# help with regen



## nogas1 (Aug 25, 2010)

Do's any one know if thier is any way to get regen braking from my curtis 1205 controller & series wound motor.

thanks.


----------



## Guest (Aug 28, 2010)

No regen available. Don't want it with a standard series motor anyway. Don't really need it.


----------



## DavidDymaxion (Dec 1, 2008)

Very few do it... Otmar is a really bright guy and I wouldn't want to bet I could duplicate his work... but here is an article how the Zilla designer got it to work:

http://www.cafeelectric.com/curtis/regen


nogas1 said:


> Do's any one know if thier is any way to get regen braking from my curtis 1205 controller & series wound motor.
> 
> thanks.


----------



## nogas1 (Aug 25, 2010)

Thanks but seems to complex.
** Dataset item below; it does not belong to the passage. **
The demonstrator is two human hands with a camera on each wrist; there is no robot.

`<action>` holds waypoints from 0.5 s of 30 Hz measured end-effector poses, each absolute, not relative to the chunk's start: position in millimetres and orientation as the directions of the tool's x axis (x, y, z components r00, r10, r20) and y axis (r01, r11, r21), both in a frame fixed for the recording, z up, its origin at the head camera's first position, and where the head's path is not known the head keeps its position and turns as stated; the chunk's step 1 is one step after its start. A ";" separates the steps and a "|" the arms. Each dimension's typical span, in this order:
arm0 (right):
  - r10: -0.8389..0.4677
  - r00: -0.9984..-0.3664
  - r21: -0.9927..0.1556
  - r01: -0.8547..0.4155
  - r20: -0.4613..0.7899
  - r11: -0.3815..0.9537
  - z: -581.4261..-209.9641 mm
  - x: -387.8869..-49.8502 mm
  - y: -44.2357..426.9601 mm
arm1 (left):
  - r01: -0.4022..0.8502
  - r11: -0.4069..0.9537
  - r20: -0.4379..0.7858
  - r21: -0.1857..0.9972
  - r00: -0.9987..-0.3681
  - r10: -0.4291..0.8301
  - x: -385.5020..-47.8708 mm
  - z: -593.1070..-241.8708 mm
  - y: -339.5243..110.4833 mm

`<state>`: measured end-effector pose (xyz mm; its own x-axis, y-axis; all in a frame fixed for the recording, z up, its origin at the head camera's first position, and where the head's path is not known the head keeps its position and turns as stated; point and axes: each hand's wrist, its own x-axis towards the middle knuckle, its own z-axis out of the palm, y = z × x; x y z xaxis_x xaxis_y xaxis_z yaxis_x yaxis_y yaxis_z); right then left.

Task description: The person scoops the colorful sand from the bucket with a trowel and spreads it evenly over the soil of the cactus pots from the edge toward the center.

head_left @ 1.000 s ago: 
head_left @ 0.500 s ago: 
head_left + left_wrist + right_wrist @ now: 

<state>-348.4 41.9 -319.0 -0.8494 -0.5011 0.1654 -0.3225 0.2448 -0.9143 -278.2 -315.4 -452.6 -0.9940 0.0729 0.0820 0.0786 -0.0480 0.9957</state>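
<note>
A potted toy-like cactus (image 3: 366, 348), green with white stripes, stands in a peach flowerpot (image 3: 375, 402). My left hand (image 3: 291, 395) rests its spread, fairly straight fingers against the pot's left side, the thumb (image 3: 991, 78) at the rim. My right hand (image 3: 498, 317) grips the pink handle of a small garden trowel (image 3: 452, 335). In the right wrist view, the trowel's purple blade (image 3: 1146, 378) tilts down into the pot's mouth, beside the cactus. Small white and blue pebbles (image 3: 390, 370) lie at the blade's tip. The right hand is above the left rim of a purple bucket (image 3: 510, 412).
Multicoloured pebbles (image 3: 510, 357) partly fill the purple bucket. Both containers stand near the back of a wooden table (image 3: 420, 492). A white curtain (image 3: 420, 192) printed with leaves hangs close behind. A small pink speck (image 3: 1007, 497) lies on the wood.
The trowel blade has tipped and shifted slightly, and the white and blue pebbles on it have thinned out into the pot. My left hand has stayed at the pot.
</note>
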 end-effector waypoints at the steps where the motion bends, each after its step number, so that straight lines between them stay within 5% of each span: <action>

Know thinking of instlling PM alternator that would cut in, by reley conected to brake elite. Do u think this is realistic.

Thank U.


----------



## DavidDymaxion (Dec 1, 2008)

I have heard of people doing that, but the regen is pretty weak.


nogas1 said:


> Thanks but seems to complex. Know thinking of instlling PM alternator that would cut in, by reley conected to brake elite. Do u think this is realistic.
> 
> Thank U.


----------



## Georgia Tech (Dec 5, 2008)

The most realistic way of regen is either AC motor and controller.
Or, a good sepex motor with interpoles...
Any other way just gets too hokie


----------